Reppetto is unflinching in his exposure of police corruption in U.S. cities far and wide, but fails to put organized crime in its proper place within the tangled web they weaved within corporate America and the government. He also portrays far too flattering a portrait of J. Edgar Hoover, glossing over his motives for not pursuing the Mafia more aggressively.
It is as an intro to the Mafia for new readers that I give "American Mafia..." four stars, assuming they to be the book's primary audience. Those more familiar with the Mafia should be directed to Russo's book and others such as ones on Al Capone, Sam Giancanna, Meyer Lanksy and Arnold Rothstein.

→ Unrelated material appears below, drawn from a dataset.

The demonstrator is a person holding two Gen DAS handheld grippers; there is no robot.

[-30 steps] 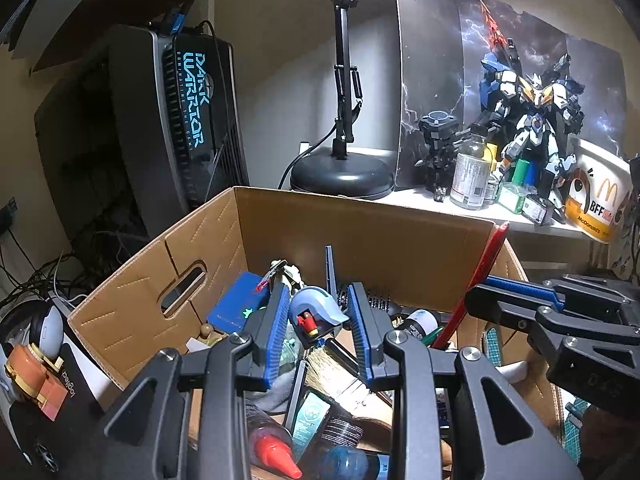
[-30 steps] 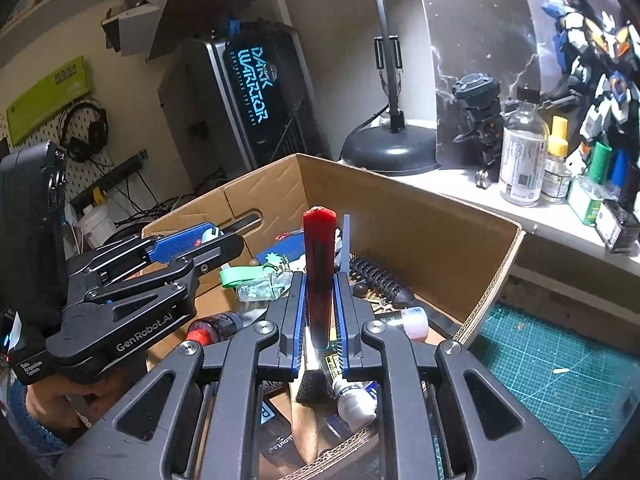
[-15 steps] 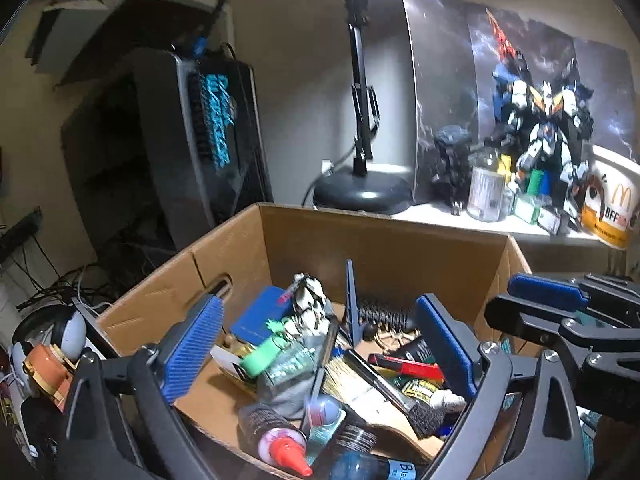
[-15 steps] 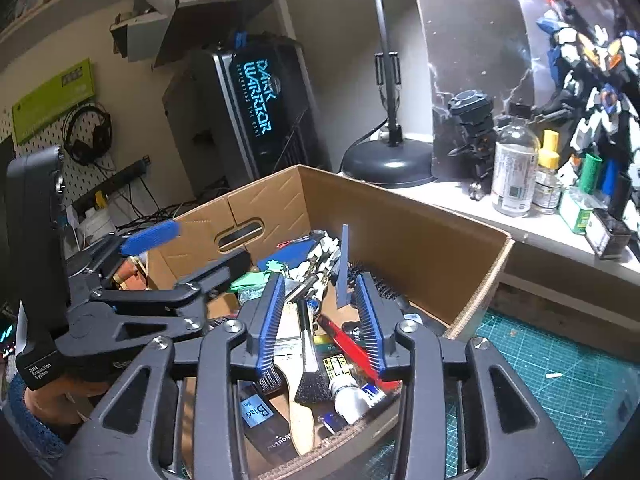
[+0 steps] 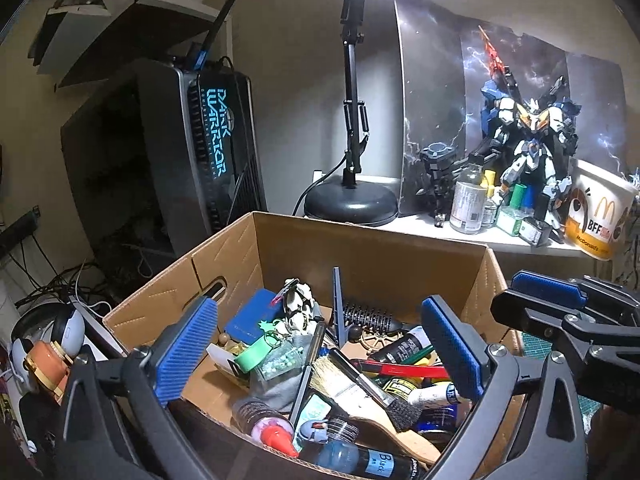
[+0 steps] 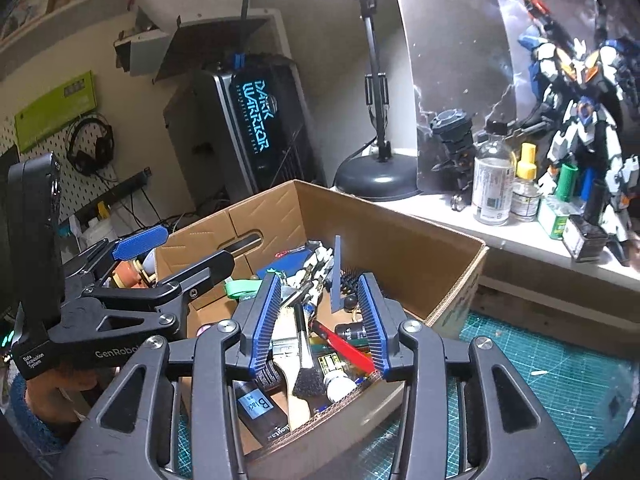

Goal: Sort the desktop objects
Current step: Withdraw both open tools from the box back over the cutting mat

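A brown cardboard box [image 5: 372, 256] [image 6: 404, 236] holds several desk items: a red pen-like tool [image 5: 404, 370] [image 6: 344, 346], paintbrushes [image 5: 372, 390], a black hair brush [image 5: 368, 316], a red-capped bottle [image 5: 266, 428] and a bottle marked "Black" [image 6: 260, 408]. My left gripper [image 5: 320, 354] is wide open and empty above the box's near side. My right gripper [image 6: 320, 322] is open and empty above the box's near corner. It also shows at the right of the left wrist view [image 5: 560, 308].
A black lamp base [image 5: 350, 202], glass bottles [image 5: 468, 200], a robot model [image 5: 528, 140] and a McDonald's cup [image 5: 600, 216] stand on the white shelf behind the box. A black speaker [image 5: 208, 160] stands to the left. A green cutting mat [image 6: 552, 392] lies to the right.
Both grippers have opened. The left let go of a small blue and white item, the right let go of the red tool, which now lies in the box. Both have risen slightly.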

The Infamous Shady Characters Are All Here5
Author Thomas Reppetto has provided us with an interesting history on the rise of the mafia in America, and the reasons for its demise from its once lofty perch. The man behind its beginnings was Johnny Torrio who transferred his operations from New York to Chicago in the early 1920's. The book concentrates mainly on the New York and Chicago areas, but does include Las Vegas and other areas as well. Certain thugs were removed from the scene due to various reasons such as Jim Colosimo who didn't adjust to the times (prohibition), Dion O'Bannion due to cheating on a business deal, Al Capone and Owney Madden due to bad publicity, Dutch Schultz due to reckless behavior, and others due to various mistakes such as maintaining a high profile. J. Edgar Hoover of the F.B.I. ignored any investigation of the mafia. Instead he concentrated on two bit hoodlums such as "Pretty Boy" Floyd, "Baby Face" Nelson, and John Dillinger who robbed banks during the 1930's. The first half of the 20th century saw the rise of the mafia while the second half of the century saw its fall. The Kefauver Committee began investigating organized crime in 1950 and the advent of television in urban areas brought interviews with mobsters such as Frank Costello to the forefront of the public. Although mobsters can find new fields in which to operate, today's organized crime is a shadow of what it once was. This book brings the names of the infamous back to life from the time of the beginnings of the 1920's through the removal of the New York mobsters in the 1980's. Even if you are familiar with the names of Luciano, Rothstein, Genovese, Giancana, and others you will find this a very interesting book to read. I would highly recommend it to you.